Since then, collabs with Slum Village and longtime friend and music partner Frank Nitt have kept him in the studio and on the road, but J is excited to be back out on his own.

“My first album, like anyone’s first album — you’re just excited that you’re making an album!” he reflects . “There’s a lot about the craft I’ve learned and gotten better at since then. (So) I don’t regret having seven years between my first and my sophomore. It gave me a chance to grow. It’s so important. I feel like the sophomore effort is make or break.”
Here are some of Illa J’s thoughts on making it in Montreal.

MTL VS. MOTOR CITY

“I use the metro a lot here, and in Detroit I didn’t really do that. So it’s kinda cool. In Detroit you gotta drive, pretty much. If you’re goin’ to the club and plannin’ on drinkin’, you gotta have somebody who’s ready to drive. Here it’s just like, ‘I’ll take the metro to the club.’ I think it’s kinda dope ‘cuz you can just kind of, not drive.

“(But) in Detroit, it’s a normal thing to ask somebody for a ride. Like, ‘Hey, can you drive me there?’ Here, they expect like, ‘Well, I’m driving, so just meet me here.’ Usually in Detroit we’d just go pick you up from wherever your crib is.’ (Here) it’s like, ‘I’ll meet you at Côte-des-Neiges’ or something, just pick a random metro stop.”

ON DESTINY

“I met (Nick) in Vancouver at a show. Frank Nitt had worked with him first. (Meeting again) out here is one of those things that really feels like it was meant to happen, us working together. I mean, we ended up making this project, my second solo. For me it’s like a new chapter in my career, in a way, because it’s my first time being able to show people what I can do, me as an artist, outside of, like…yes, I’ll always be ‘Dilla’s brother,’ and I embrace it, but there’s so much more to my work.”

ON CONNECTIONS

“(Kaytranada’s brother) Louie P, it’s a connection I got with him in a sense, where like, we have this whole thing with our brothers being these big producers. Only certain people would be able to relate exactly to that. So it’s kinda dope. I’m out for him because I feel like he has a lotta talent and he’s gonna take it somewhere.

“The misconception is that well, like, ‘Okay, you’re the little brother of this person. You’re automatically gonna get put out there.’ But I’m like, actually, it’s the opposite. Yes, there’s a lotta connections there. But I gotta prove, over, like…look, the average person starts out, and there are no expectations at all. I come in, I already have expectations. Before you even heard me, you have no idea who I am, but you already have expectations. Which is crazy.
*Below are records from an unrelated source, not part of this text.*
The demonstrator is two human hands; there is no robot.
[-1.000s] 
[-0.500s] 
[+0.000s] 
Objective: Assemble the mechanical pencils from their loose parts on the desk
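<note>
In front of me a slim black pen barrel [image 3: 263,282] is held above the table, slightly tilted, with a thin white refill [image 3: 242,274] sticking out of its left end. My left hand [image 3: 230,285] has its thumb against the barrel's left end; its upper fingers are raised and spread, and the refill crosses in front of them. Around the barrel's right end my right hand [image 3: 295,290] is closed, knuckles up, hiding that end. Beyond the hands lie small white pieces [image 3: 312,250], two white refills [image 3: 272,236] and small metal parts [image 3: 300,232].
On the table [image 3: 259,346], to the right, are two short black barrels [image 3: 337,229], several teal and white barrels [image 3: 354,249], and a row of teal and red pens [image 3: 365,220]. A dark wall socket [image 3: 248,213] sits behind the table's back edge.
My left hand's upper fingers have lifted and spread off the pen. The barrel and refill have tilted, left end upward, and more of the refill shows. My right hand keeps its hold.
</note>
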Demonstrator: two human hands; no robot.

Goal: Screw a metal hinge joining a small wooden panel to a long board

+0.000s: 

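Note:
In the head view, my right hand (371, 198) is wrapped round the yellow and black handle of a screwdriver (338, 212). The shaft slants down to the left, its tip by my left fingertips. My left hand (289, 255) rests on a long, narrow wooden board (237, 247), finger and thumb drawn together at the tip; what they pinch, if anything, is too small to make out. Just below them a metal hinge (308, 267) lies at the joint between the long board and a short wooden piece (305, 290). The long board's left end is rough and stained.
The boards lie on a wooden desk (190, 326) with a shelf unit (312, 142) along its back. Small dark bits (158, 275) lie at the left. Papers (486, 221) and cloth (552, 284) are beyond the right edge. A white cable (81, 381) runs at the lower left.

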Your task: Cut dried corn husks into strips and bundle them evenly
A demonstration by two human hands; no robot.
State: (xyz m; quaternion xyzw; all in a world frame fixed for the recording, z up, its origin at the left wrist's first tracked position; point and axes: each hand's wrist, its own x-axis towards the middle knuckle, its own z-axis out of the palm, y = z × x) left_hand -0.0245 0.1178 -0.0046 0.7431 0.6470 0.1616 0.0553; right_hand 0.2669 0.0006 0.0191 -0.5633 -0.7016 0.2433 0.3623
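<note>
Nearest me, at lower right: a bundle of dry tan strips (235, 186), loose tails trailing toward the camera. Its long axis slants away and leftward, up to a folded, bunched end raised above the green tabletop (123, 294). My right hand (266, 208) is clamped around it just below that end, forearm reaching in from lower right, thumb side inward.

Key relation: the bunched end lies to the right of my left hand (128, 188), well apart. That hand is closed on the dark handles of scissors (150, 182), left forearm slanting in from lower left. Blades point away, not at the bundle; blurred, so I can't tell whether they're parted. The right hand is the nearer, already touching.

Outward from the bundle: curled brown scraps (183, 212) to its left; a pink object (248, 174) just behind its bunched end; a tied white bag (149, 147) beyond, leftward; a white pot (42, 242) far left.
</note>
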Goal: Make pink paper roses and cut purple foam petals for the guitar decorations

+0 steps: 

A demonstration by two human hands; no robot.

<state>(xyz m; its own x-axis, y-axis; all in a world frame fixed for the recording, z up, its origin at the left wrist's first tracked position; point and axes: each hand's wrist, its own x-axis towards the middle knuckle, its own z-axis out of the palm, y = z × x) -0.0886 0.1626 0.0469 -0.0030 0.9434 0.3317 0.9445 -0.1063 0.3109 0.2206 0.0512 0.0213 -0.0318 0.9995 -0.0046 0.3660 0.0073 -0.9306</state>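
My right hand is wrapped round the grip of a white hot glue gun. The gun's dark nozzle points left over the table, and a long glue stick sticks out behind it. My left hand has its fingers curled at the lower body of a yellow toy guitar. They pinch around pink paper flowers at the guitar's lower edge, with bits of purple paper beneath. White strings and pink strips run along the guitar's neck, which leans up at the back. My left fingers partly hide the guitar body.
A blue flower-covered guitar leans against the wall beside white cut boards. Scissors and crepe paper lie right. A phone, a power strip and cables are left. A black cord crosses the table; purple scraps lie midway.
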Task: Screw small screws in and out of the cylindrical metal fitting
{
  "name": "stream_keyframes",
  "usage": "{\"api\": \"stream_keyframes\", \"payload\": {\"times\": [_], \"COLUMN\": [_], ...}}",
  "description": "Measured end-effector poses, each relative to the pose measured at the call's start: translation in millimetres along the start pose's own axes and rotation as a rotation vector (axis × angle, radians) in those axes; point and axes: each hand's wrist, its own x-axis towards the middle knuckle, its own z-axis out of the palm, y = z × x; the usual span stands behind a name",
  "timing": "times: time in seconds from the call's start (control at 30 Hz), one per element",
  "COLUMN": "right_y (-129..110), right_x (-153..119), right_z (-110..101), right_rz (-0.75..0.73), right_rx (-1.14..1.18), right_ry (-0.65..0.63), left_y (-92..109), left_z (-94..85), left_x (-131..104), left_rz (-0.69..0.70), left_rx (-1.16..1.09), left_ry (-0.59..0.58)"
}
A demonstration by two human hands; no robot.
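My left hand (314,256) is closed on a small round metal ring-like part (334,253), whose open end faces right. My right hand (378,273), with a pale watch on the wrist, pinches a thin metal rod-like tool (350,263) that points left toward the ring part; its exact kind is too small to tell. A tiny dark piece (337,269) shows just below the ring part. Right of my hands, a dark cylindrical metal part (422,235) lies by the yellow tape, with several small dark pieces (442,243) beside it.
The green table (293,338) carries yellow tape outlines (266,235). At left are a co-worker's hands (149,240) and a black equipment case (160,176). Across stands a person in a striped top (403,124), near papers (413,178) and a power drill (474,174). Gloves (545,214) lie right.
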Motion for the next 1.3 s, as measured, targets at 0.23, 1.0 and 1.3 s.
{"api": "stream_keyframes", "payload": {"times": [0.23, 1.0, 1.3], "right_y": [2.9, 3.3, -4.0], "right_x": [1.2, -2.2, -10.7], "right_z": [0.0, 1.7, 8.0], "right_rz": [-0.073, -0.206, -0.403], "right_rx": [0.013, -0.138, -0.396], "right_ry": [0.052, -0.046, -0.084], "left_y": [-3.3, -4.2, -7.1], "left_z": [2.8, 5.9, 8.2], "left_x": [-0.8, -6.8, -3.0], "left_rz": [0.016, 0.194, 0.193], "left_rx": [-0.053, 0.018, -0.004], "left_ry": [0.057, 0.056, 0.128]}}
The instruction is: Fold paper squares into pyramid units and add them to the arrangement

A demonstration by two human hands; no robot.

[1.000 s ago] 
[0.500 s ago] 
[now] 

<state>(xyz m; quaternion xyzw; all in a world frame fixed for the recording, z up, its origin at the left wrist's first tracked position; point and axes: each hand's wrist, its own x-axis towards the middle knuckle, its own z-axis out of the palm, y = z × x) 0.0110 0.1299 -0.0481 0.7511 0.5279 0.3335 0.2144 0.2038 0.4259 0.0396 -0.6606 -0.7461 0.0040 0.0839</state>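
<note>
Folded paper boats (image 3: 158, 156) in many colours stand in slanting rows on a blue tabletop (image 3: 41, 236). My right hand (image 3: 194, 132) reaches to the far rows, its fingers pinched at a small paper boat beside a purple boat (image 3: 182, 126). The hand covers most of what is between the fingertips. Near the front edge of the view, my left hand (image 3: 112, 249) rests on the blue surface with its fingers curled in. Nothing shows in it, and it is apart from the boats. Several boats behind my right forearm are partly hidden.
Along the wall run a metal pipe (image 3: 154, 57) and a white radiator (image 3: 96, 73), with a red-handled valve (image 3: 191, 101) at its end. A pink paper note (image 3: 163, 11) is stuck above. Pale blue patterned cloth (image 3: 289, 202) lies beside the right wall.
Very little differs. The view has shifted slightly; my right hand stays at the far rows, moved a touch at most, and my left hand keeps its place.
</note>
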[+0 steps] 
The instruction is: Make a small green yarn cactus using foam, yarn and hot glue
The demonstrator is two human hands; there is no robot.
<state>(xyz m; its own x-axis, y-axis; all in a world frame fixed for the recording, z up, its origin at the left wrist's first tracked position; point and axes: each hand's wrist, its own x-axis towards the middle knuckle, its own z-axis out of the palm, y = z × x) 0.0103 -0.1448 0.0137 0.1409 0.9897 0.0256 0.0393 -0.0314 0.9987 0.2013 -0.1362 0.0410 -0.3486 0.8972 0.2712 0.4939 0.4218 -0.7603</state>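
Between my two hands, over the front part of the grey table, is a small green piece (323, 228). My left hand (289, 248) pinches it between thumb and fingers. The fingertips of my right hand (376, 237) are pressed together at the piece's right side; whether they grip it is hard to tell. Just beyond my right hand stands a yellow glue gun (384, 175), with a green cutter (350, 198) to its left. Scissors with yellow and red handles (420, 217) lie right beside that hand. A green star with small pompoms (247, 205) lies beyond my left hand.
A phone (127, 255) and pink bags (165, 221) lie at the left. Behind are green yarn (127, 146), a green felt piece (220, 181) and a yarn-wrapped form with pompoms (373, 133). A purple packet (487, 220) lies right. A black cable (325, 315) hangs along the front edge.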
“But to me, that’s the advantage. I already have that bar set so it pushes me to work harder. And yes, there are certain connections there, but there are a lotta people with connections, and their career is not anywhere. Meeting and knowing the right people is important, but a lotta people make it like, as if, that’s it. Like, ‘If you know the right people…’

“Yeah, you can know all the right people and they could all think you suck.”

YANCEY BOWLERS

“I grew up bowling. I’m actually a really good bowler. At the top of my game, I got a 208 average! I’m really good. My dad was really good too. My dad’s nickname when he bowled was ‘Mr. Profile’. It looked like, when he bowled, for example like, if there was a trophy of bowling, he had the perfect statuesque bowling form. It was crazy. He’d put his bowling ball on the arrow and it would curve all the way to the edge, then straight to the pocket. And he would strike.”

ON SUCCESS

“I’ve learned over the years it’s better to have a small crowd that loves your shit than a big crowd that are like, ‘I kinda like it’. You don’t want ‘kinda cool.’ I’d rather have love or hate. Because if someone super loves that shit, they’ll tell all their friends about it and eventually you look up and you’re surprised about where all these people came from. But it’s because you focused and built.”